Die Verhaftung von Lennart Monterlos hat nicht nur in Frankreich Wellen geschlagen. Auch in Brüssel wird das Thema diskutiert. Denn was in Teheran geschieht, betrifft längst nicht nur Paris. Es geht um ein prinzipielles Problem in den Beziehungen zwischen Europa und dem Iran.
Mehrere EU-Staaten fordern inzwischen eine koordinierte Antwort auf die Praxis der Geiseldiplomatie. Das Ziel: ein starkes, geschlossenes Signal an Teheran. Doch Einigkeit in der EU-Außenpolitik – das ist bekanntlich leichter gefordert als umgesetzt.
Tourismus als Falle?
Die iranischen Wüsten, Städte und Kulturstätten gelten als beeindruckend, faszinierend, tief verwurzelt in der Menschheitsgeschichte. Aber sie sind längst kein neutraler Boden mehr. Die politische Realität hat den Tourismus eingeholt.
Die Warnung der französischen Regierung ist eindeutig: Meidet den Iran. Nicht wegen der Landschaften – sondern wegen der politischen Willkür. Wer dennoch reist, tut dies mit einem Koffer voller Unsicherheit.
Und Lennart?
Was genau Lennart Monterlos vorgeworfen wird, ist bis heute unklar. Seine Familie schweigt öffentlich – vermutlich aus Angst, seinen Fall weiter zu politisieren. In Paris laufen unterdessen die diplomatischen Drähte heiß. Doch die Erfahrung zeigt: Diese Verfahren dauern. Oft Monate, manchmal Jahre.
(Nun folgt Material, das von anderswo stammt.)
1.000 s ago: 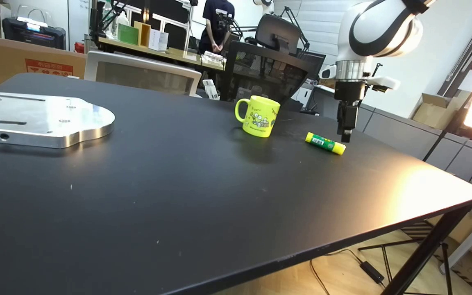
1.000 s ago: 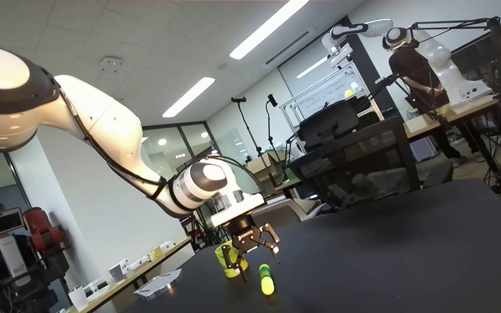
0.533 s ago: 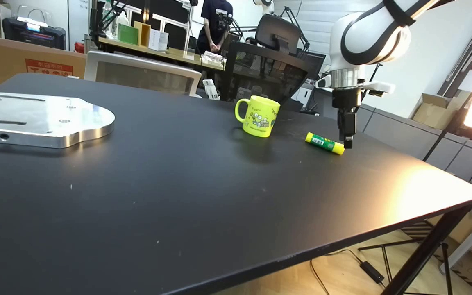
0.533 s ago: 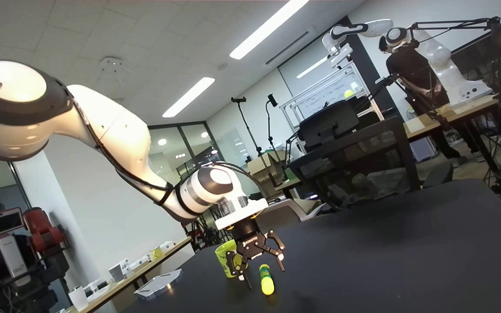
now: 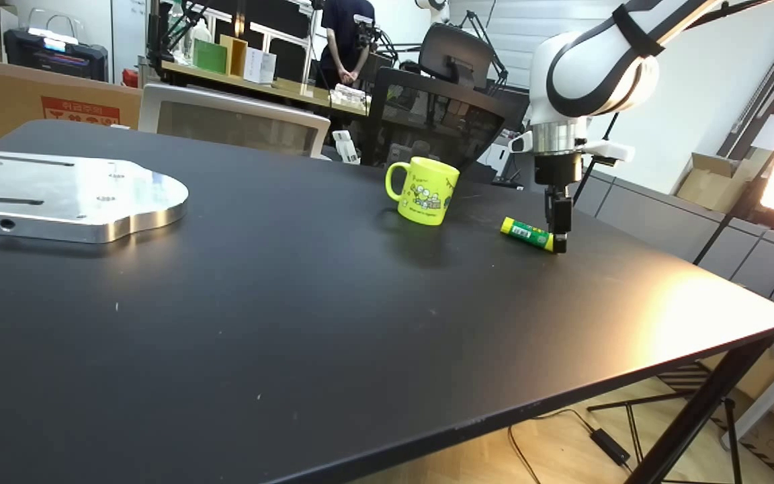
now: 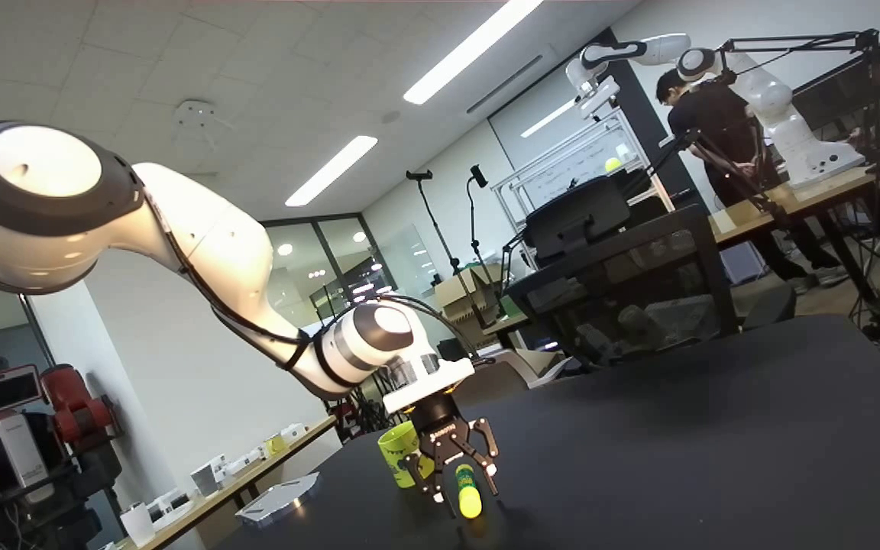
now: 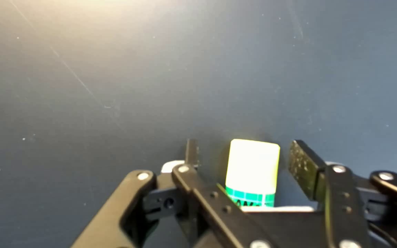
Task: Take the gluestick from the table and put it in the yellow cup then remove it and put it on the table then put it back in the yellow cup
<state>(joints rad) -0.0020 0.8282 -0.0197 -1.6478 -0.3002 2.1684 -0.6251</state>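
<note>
Lower than before, the gripper (image 7: 245, 156) stands with jaws apart, astride one end of the gluestick (image 7: 252, 172) on the table (image 5: 293, 302), and should centre itself before closing, though its exact height is hard to judge.

- Left on the flat black table (image 5: 259, 316), in both exterior views: silver metal plate (image 5: 71, 191).
- Right of it: yellow cylindrical handled cup (image 5: 429, 190).
- Right of the cup: green-and-yellow cylindrical gluestick (image 5: 527, 231).
- Straddling its end: black two-fingered gripper (image 7: 247, 158).
</note>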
Die Frage ist: Wie viele junge Menschen wie Lennart müssen noch verschwinden, ehe sich an der internationalen Reaktion etwas ändert?
Der Fall Lennart Monterlos steht exemplarisch für eine besorgniserregende Entwicklung: Die Instrumentalisierung unschuldiger Reisender als politische Druckmittel. Frankreich versucht, diplomatische Lösungen zu finden – doch gegen ein Regime, das auf Intransparenz und Einschüchterung setzt, bleibt oft nur Geduld. Oder ein Strategiewechsel.
Eins aber ist klar: Wer die Reiselust in einem jungen Menschen nutzt, um politischen Druck zu erzeugen, spielt mit Leben. Und mit Vertrauen – das sich schwer wieder aufbauen lässt.